The Winnipeg Jets special teams is holding back the team from achieving greatness. The power play can’t score and the penalty kill can’t defend. The sky isn’t currently falling. However, at the current rate, the Winnipeg Jets are playing it soon might be. Eerily similar to last season’s collapse, Jets fans are starting to reel. However, this losing streak can be attributed to the offence drying up and abysmal special teams. This piece will specifically cover the special teams aspect. Both the power play and penalty kill are currently ranked bottom five in the National Hockey League (NHL) and need to improve.
Starting with the Power Play
The start of every power play begins with a face-off. But the start of every Jets power play starts with a face-off loss. Logically the next step of the process would require the Jets to re-enter the zone to establish possession in the offensive zone. However, the Jets also struggle to carry the puck into the zone so they resort to dumping it in which most of the time leads to the other team dumping the puck out again.
On top of this, the top unit doesn’t regularly feature the Jet’s best puck carrier and zone enterer in Nikolaj Ehlers. Keeping Ehlers off the top unit based on skill alone is a very dumb decision. But when you factor in where Winnipeg struggles, it makes even less sense. Adding Sean Monahan via a trade can help with the face-off aspect and keeping Ehlers on the top unit could help with puck possession.
When the Jets do get set up, the flow of passing is very bland and predictable. The current plan of attack is to aggressively feed Kyle Connor one-timers when he is touching the wall near the ringette line. This shot never goes in unless the goalie makes a terrible mistake. Next up Mark Scheifele refuses to play anywhere except the left half-wall position where he has been abysmal. Furthermore, this position is where Ehlers thrives as he is better at shooting wrist shots in space compared to one-timers. On top of all this, the opposition compresses down to clog up the slot because Josh Morrissey has had zero threat of shooting or scoring from the blue line. If the top of the zone is going to be left wide open Morrissey needs to take advantage of this open space.
Ending with the Penalty Kill
Likewise to the power play, the penalty kill usually starts with a face-off loss which does not bode well for the Jets.
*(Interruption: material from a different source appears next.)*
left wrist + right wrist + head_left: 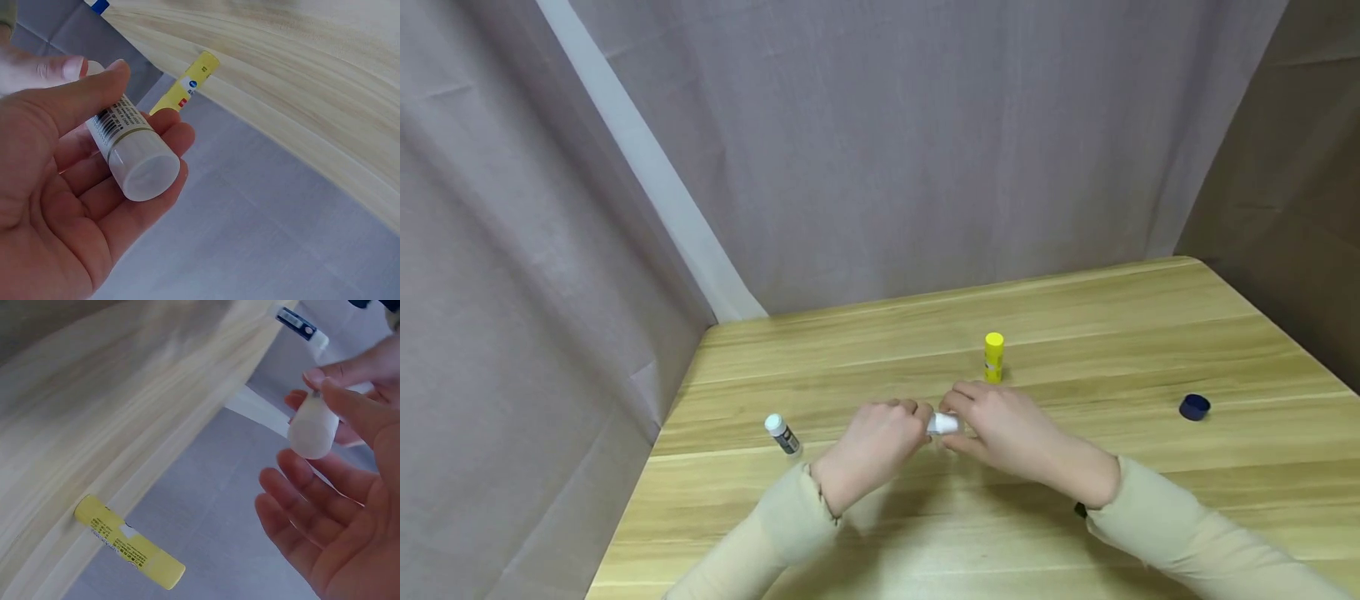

Even if the Jets do clear the puck, their mentality at guarding the blue line is opposite to how they play at 5-on-5. The Jets force teams to dump the puck in at 5-on-5. While on the penalty kill it is free entry for the opposition. The Jets have seen how much unclean zone entries affect their brutal power play. As a result, I do not understand why they allow the other team free entry.
Once the other team has established possession on the power play the Jets penalty kill becomes reactionary. They don’t force the opposition to do anything, rather they just react. They aren’t aggressive at all. I understand not every team can have a power-kill like the Carolina Hurricanes, but if the passiveness isn’t working, shouldn’t they at least try to be aggressive?
Regardless, the Jets Special Teams have to be Better
The Jets are about to squander an amazing chance at a long cup run. They have the elite 5-on-5 play and an elite goaltender, but the special teams are lacking. Come playoff time against a real contender, if you give them a power play they will score a goal. The Jets power play can’t do that and their penalty kill can’t prevent that. You can’t fire both coaches so if I had to make the decision I would hope and pray that Connor Hellebuyck can bail out their penalty kill. But I would definitely get a new power play coach because Brad Lauer just isn’t getting it done right now. If the Jets want to go far come playoff time, they need to improve their special teams.